Required action:
Look through the records below for the line with "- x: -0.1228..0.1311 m". Return that line and each one after it up to and including the line with "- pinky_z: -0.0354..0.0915", exactly.

Data section:
:::::

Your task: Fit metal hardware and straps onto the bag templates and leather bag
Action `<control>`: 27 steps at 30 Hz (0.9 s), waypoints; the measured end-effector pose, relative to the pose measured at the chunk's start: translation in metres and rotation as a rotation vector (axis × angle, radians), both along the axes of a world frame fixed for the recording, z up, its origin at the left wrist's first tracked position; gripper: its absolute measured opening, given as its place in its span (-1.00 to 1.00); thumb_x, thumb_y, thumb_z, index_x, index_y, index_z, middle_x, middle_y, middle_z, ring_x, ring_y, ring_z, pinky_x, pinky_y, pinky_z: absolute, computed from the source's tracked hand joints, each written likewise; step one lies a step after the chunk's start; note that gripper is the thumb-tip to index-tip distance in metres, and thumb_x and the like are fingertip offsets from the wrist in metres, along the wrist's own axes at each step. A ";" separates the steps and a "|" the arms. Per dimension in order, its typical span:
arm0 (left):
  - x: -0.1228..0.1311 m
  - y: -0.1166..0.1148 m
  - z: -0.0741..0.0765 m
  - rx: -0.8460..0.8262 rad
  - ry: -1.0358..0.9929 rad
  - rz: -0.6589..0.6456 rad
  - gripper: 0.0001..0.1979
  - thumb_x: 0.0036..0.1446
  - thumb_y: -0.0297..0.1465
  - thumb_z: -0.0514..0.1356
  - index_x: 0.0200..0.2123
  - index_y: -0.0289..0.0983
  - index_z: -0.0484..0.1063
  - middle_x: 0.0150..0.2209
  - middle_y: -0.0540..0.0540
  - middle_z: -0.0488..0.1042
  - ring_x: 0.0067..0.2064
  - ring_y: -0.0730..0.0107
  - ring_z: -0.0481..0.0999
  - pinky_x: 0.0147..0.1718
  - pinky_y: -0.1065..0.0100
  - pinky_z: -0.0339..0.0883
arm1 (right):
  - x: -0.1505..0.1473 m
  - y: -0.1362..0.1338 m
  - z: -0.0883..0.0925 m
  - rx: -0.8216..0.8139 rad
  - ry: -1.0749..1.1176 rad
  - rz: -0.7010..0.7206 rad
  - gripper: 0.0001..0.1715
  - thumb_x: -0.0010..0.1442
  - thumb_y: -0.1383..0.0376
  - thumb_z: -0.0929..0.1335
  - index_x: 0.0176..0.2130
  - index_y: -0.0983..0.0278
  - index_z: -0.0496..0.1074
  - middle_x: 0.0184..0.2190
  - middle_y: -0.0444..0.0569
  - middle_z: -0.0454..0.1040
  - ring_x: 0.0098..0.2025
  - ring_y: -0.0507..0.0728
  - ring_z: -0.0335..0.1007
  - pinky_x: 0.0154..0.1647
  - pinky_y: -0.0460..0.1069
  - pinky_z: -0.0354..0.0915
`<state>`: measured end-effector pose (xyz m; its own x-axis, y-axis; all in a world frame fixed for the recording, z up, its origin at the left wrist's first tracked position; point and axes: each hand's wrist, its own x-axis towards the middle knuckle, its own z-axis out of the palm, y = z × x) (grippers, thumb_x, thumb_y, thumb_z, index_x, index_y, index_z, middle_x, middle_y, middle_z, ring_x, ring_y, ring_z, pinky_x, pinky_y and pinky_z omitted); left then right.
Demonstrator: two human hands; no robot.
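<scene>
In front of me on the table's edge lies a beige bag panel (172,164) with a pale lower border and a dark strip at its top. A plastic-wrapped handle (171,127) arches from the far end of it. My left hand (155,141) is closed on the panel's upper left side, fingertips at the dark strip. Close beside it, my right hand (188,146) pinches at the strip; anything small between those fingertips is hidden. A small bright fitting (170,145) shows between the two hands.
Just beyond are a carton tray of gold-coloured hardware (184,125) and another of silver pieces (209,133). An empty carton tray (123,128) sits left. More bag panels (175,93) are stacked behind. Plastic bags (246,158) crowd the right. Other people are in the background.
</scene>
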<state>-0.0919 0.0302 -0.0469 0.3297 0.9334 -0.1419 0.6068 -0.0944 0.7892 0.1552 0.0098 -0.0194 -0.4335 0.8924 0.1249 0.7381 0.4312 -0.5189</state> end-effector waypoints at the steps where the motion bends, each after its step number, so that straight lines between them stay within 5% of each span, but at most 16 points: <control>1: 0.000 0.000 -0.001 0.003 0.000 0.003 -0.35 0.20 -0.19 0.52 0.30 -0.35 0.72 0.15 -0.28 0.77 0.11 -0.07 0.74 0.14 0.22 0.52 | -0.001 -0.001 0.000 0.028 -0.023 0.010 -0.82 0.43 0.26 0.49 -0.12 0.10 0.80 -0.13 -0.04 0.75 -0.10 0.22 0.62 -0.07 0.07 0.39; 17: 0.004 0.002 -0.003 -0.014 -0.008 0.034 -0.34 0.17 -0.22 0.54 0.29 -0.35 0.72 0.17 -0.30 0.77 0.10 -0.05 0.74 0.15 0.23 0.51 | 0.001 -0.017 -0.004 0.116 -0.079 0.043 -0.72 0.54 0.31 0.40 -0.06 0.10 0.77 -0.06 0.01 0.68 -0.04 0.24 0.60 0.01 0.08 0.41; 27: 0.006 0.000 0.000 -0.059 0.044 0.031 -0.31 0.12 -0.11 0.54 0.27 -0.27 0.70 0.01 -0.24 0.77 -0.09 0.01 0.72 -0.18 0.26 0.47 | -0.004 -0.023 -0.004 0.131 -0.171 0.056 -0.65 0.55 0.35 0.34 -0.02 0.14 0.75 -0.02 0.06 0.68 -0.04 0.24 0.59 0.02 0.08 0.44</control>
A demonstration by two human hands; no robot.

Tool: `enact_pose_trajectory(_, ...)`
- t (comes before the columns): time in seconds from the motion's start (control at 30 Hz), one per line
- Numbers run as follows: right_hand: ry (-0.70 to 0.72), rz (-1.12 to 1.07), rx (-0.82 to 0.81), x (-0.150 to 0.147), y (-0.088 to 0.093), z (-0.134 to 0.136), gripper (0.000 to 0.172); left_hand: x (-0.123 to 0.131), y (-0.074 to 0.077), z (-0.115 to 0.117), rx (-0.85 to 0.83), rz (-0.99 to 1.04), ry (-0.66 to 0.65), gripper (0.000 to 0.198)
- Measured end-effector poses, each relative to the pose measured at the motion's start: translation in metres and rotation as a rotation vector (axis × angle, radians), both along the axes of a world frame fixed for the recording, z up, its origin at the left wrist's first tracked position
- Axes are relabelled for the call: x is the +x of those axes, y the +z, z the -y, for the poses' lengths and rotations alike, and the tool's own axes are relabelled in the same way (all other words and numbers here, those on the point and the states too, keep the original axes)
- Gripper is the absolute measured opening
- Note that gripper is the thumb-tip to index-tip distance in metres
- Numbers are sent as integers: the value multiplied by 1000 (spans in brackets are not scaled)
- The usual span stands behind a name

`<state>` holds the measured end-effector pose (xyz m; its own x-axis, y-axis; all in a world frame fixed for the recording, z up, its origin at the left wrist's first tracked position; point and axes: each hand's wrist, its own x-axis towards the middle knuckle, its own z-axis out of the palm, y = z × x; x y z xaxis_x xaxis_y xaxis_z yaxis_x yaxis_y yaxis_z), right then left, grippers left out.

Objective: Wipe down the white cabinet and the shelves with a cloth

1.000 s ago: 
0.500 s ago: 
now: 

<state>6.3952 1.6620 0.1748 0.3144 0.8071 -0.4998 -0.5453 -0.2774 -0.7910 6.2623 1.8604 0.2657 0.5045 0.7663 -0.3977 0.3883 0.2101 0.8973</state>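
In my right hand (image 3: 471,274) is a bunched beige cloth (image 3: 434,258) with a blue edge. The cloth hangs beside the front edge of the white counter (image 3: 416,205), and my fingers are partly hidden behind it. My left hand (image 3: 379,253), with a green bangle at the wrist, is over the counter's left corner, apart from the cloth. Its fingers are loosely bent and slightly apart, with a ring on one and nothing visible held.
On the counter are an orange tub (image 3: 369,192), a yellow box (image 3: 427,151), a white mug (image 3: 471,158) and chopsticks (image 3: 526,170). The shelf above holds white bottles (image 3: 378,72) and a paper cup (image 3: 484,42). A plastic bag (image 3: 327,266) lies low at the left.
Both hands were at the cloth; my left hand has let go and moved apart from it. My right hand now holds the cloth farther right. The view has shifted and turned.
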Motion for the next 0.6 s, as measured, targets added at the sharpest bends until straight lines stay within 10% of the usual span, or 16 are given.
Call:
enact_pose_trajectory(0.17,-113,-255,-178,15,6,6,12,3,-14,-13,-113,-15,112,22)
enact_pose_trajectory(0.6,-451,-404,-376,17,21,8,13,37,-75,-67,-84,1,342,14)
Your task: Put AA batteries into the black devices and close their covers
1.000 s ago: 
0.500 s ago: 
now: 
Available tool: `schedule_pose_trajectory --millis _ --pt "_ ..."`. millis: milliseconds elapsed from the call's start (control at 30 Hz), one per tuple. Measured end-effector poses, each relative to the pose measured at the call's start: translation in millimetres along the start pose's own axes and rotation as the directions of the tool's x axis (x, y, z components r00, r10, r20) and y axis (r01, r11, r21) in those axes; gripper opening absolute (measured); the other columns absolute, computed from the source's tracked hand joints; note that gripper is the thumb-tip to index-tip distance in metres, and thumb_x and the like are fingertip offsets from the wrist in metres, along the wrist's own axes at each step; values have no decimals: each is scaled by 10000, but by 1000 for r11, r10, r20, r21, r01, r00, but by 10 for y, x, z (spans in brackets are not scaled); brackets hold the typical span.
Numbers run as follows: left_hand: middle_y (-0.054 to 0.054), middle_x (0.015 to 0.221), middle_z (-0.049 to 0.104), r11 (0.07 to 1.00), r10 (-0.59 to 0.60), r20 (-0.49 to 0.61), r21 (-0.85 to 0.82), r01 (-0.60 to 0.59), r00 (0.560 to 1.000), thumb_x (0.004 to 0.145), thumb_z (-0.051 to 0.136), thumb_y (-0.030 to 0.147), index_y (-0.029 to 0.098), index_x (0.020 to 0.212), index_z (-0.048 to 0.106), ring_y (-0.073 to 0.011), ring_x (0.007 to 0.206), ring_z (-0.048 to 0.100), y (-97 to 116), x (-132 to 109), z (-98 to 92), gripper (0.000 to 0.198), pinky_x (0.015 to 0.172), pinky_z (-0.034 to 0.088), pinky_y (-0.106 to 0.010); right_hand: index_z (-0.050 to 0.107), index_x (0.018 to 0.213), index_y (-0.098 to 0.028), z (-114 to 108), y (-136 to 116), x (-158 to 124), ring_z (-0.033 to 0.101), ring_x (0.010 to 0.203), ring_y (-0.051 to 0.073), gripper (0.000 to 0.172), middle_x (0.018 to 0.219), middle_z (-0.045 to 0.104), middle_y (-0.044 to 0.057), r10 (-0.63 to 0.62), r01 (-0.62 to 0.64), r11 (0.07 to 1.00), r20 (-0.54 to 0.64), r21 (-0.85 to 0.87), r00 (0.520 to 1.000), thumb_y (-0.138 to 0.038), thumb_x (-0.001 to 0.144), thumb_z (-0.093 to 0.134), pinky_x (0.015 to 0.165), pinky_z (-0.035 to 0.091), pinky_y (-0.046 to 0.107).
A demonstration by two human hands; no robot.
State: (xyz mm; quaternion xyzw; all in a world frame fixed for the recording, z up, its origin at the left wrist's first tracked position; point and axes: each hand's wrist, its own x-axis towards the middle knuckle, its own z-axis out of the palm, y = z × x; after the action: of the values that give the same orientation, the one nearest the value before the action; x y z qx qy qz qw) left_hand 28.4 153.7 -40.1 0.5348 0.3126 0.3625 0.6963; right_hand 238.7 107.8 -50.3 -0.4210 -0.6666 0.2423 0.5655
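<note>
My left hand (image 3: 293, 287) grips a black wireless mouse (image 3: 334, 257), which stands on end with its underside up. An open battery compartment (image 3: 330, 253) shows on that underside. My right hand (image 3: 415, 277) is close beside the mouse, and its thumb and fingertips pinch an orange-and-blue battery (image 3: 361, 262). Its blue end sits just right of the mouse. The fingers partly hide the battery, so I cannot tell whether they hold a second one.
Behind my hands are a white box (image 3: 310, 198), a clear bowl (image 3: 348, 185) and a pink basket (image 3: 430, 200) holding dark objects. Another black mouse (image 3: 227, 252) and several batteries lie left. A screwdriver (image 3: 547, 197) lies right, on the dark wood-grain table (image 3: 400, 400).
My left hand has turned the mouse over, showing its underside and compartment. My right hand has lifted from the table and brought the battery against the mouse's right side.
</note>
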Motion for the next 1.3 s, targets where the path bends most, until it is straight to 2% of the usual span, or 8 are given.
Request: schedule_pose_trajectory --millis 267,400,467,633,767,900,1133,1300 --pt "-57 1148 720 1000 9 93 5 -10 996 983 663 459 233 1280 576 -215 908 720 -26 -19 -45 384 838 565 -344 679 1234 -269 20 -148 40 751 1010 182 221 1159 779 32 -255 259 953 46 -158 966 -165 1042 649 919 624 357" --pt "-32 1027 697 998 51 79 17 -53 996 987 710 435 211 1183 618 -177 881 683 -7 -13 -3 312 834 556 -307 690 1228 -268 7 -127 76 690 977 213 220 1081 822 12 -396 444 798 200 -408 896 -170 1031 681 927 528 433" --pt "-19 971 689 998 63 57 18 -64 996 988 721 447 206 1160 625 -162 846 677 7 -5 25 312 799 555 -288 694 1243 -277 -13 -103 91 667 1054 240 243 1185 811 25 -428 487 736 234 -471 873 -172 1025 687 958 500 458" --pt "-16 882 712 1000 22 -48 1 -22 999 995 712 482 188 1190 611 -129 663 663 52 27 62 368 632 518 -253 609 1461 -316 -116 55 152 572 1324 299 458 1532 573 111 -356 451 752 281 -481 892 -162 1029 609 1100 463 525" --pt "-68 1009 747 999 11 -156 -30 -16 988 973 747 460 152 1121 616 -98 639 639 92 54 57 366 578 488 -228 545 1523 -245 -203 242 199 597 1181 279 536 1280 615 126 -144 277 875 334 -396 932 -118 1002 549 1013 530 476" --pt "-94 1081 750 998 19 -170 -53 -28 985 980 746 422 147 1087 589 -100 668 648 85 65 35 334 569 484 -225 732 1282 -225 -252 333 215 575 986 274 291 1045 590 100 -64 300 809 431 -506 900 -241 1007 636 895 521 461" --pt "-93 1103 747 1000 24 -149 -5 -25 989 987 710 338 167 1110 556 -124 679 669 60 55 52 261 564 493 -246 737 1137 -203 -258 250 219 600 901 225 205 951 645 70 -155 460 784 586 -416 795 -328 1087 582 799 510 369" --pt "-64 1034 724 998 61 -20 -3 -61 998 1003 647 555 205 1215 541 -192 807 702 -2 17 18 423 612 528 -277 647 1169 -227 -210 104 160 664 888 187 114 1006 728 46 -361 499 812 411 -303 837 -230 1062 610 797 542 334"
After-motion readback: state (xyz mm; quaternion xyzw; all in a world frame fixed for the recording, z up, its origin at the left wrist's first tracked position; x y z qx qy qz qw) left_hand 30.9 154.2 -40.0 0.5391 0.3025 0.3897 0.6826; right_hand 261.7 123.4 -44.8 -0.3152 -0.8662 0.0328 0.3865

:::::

Response for this exercise:
  - x: -0.1228..0.1311 m
  - y: -0.1166..0.1148 m
  - z: -0.0741..0.0765 m
  - rx: -0.8460..0.8262 rad
  - ry: -1.0358..0.9929 rad
  - rz: -0.6589..0.6456 rad
  - gripper: 0.0001..0.1979
  - thumb_x: 0.0036..0.1446
  - thumb_y: -0.0297..0.1465
  - thumb_z: -0.0514..0.1356
  - index_x: 0.0200..0.2123
  - index_y: -0.0289..0.0983
  - index_z: -0.0484..0.1063
  - middle_x: 0.0150..0.2209
  - middle_y: -0.0540..0.0540
  - middle_z: -0.0488..0.1042
  - ring_x: 0.0067..0.2064
  - ring_y: -0.0730..0.0107
  - ring_z: -0.0481..0.0999
  - pinky_x: 0.0147..0.1718
  - pinky_y: -0.1065..0.0100
  - pinky_z: -0.0339..0.0883
arm1 (right):
  - x: -0.1505..0.1473 m
  - y: -0.1362..0.1338 m
  - z: -0.0883..0.0925 m
  - rx: -0.8216..0.8139 rad
  - ry: -1.0749..1.1176 rad
  - rz: -0.7010..0.7206 rad
  - gripper: 0.0001..0.1715
  - thumb_x: -0.0010..0.1442
  - thumb_y: -0.1383..0.0376
  - thumb_z: -0.0929..0.1335
  - index_x: 0.0176..0.2130
  - index_y: -0.0983..0.0278
  - index_z: -0.0496..0.1074
  - middle_x: 0.0184..0.2190
  - middle_y: -0.0444..0.0569
  - middle_z: -0.0454..0.1040
  - ring_x: 0.0098..0.2025
  - ring_y: -0.0507..0.0728
  - ring_z: -0.0335..0.1007
  - pinky_x: 0.0154..0.1647
  - pinky_y: -0.0460..0.1069
  - pinky_z: -0.0354..0.0915

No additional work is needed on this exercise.